The oblast is equally split between the both banks of Dnieper River (Dnipro) north and south of Kiev. Other significant rivers in the oblast are the Dnieper's tributaries: Pripyat (Prypiat) (R), Desna (L), Teteriv (R), Irpin' (R), Ros' (R) and Trubizh (L).

The length of the Dnipro River within the boundaries of the oblast totals 246 km (153 mi). The oblast has a total number of 177 rivers intersecting the region; 13 reservoirs (the most notable ones being Kyiv Reservoir and the Kaniv Reservoir), over 2000 ponds, and approximately 750 small lakes.

Vegetation

Kiev Oblast has small mountains and slopes on the right bank of the Dnieper River. This entire area is surrounded by a continuous belt by greenery and forests. The oblast's "green area" covers 436 km2 (168 sq mi), characterized by 250 different sorts of trees and bushes.

History

Kiev Oblast was officially created as part of the Ukrainian Soviet Socialist Republic on February 27, 1932.

Earlier historical administrative units that later became the territory of the oblast include the Kiev Voivodeship under the Polish-Lithuanian Commonwealth and Grand Duchy of Lithuania, and the Kiev Governorate under the Russian Empire. The northern part of the oblast belongs to the historical region of Polesia (Polissia).

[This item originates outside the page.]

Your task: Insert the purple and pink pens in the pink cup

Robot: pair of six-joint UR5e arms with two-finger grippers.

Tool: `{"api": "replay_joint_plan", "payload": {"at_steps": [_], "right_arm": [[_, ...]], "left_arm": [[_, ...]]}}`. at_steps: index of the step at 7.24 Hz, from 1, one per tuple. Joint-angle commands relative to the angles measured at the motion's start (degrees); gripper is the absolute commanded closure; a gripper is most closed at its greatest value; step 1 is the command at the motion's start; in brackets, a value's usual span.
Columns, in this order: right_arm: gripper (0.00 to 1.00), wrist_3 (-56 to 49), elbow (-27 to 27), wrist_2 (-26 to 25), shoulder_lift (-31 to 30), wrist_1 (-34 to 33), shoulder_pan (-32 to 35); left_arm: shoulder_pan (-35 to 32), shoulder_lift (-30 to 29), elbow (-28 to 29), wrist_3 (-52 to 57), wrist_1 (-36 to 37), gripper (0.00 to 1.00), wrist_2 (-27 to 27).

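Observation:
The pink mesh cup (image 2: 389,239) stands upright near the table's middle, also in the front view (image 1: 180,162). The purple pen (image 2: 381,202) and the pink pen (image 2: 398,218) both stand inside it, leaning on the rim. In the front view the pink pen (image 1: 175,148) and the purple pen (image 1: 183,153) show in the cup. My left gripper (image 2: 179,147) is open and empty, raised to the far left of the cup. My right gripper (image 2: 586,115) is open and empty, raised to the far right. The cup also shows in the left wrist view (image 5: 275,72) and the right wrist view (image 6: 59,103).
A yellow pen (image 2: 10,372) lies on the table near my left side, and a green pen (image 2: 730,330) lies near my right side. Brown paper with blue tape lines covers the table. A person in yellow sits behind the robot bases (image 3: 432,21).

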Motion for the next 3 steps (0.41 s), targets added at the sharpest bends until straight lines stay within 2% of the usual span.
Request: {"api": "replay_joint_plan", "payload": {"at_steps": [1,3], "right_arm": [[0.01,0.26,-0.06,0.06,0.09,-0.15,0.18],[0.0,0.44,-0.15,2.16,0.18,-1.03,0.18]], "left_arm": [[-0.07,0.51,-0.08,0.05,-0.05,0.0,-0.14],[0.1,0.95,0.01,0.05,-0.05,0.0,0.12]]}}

In Kiev region, there was a specific folk icon-painting style much influenced by the Kiev Pechersk Lavra painting school. Saints were depicted on the deep purple or black background, their clothes dark, their haloes dark blue, dark green or even black, outlined by thin white dotted contours. The Kiev region's icons' collection is the part of the exhibition of the Museum of Ukrainian home icons in the Historical and cultural complex "The Radomysl Castle".

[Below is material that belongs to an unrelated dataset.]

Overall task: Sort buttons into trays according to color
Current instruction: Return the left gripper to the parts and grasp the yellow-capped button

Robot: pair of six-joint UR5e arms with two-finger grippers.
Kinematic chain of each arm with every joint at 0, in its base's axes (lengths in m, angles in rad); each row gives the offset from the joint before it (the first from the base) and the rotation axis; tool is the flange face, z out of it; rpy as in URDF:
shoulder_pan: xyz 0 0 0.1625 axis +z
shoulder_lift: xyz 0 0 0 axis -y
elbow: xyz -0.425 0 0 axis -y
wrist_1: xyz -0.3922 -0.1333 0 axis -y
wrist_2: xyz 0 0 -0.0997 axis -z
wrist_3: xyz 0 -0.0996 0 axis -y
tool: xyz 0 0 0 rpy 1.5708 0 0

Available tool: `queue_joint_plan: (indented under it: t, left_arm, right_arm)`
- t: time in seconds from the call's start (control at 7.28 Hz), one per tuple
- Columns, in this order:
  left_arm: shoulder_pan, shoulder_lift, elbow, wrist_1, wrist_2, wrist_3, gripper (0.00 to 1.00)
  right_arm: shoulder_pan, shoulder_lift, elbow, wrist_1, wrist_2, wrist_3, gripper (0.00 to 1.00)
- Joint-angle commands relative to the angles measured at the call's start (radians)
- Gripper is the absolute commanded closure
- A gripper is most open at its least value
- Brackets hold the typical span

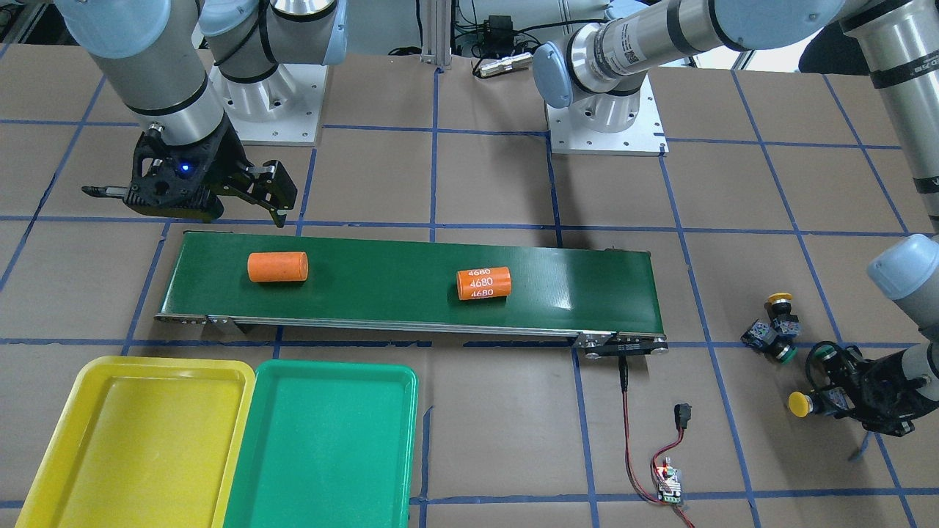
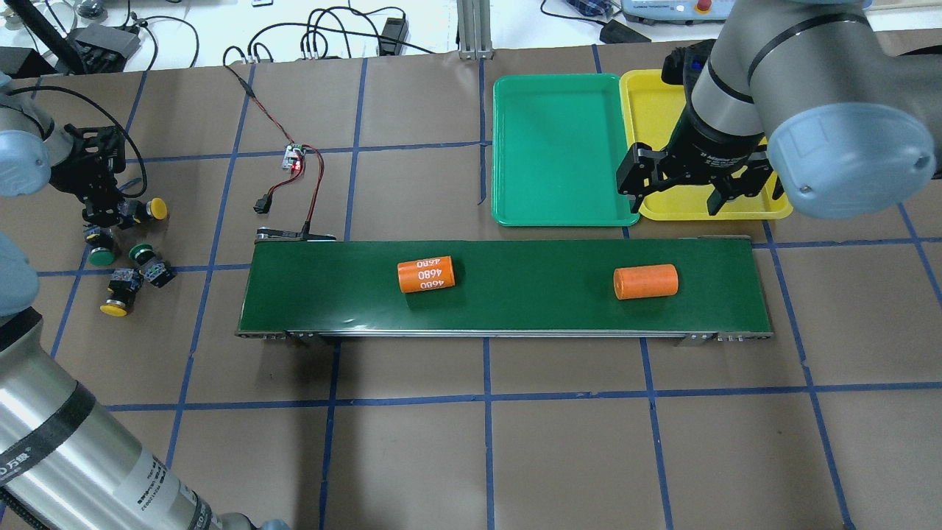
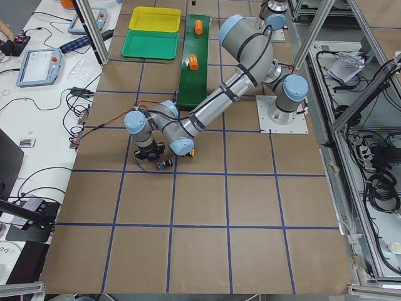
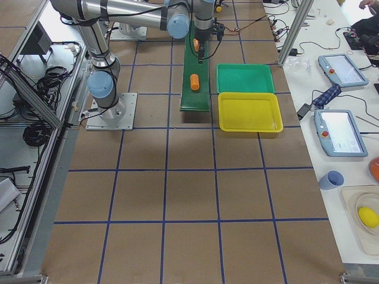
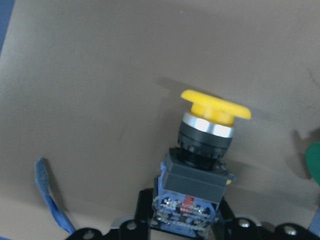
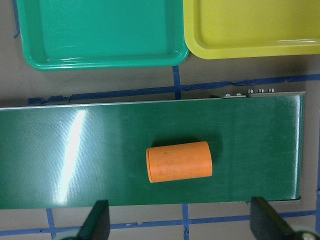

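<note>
Left gripper [image 5: 186, 222] first: its fingers are pinched on the grey-blue contact block of a yellow-capped button [image 5: 205, 145]. The cap juts out forward, well beyond the fingertips, just above the brown table paper. That looks like the step in hand: taking the first yellow one away.

Just beside it sit the other three buttons in a loose cluster: a green cap [image 2: 101, 256] closest to the gripper, a second green [image 2: 141, 253] and a yellow [image 2: 114, 308] a little further off. To do it well, I'd say come straight up before travelling, so the jutting cap doesn't sweep the nearest green one. Keep the wrist steady too, because the hold is only on the tail end.

Further out runs the conveyor belt [image 1: 411, 308], with two orange cylinders [image 1: 277, 267] on it, well apart. Those are not for sorting, so leave them alone.

Beyond its far end lie the yellow tray [image 1: 139, 440] and the green tray [image 1: 323, 440], side by side and touching, with no button in either yet. It's a long way across to them, and this button belongs in the yellow one.

Over that far end hangs the right gripper [image 2: 677, 195], fingers spread wide and holding nothing, above the plain cylinder.
</note>
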Motion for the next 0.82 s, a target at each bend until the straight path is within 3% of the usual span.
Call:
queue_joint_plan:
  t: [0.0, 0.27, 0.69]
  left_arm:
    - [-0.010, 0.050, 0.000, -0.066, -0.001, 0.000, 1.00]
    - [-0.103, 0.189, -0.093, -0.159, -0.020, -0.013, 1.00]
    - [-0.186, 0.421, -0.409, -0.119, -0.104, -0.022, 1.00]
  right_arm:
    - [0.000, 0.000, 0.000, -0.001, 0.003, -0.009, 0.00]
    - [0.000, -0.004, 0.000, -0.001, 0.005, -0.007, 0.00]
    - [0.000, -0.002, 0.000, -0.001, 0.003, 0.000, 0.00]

The current borders of the oblast were last set following the Chernobyl accident in 1986. Administrative oversight of the new city of Slavutych, which was constructed as part of the Chernihiv Oblast, was then transferred to the Kiev Oblast (see Chernobyl zone below).

Points of interest

The following historic-cultural sites were nominated for the Seven Wonders of Ukraine.

  • Pereiaslav-Khmelnytskyi museum of folk architecture
  • Liutych platzdarm
  • Ivan Kozlovsky villa
  • Dobranychivka settlement
  • Saint Pokrov Church (Parkhomivka)
  • Museum-villa of Ekaterina Bilokur
  • Landscape garden Oleksandria

Nomenclature

Most of Ukraine's oblasts are named after their capital cities, officially referred to as "oblast centers". The name of each oblast is a relative adjective, formed by adding a feminine suffix to the name of respective center city: Kiev (Kyiv in transliterated Ukrainian) is the center of the Kyivs’ka oblast' (Kiev Oblast). Most oblasts are also sometimes referred to in a feminine noun form, following the convention of traditional regional place names, ending with the suffix "-shchyna", as is the case with the Kiev Oblast, Kyivshchyna.

Kiev is the traditional English name for the administrative center of the Kiev Oblast, but the Ukrainianized versions (transliterated from the Ukrainian language) Kyiv and Kyiv Oblast are sometimes also used.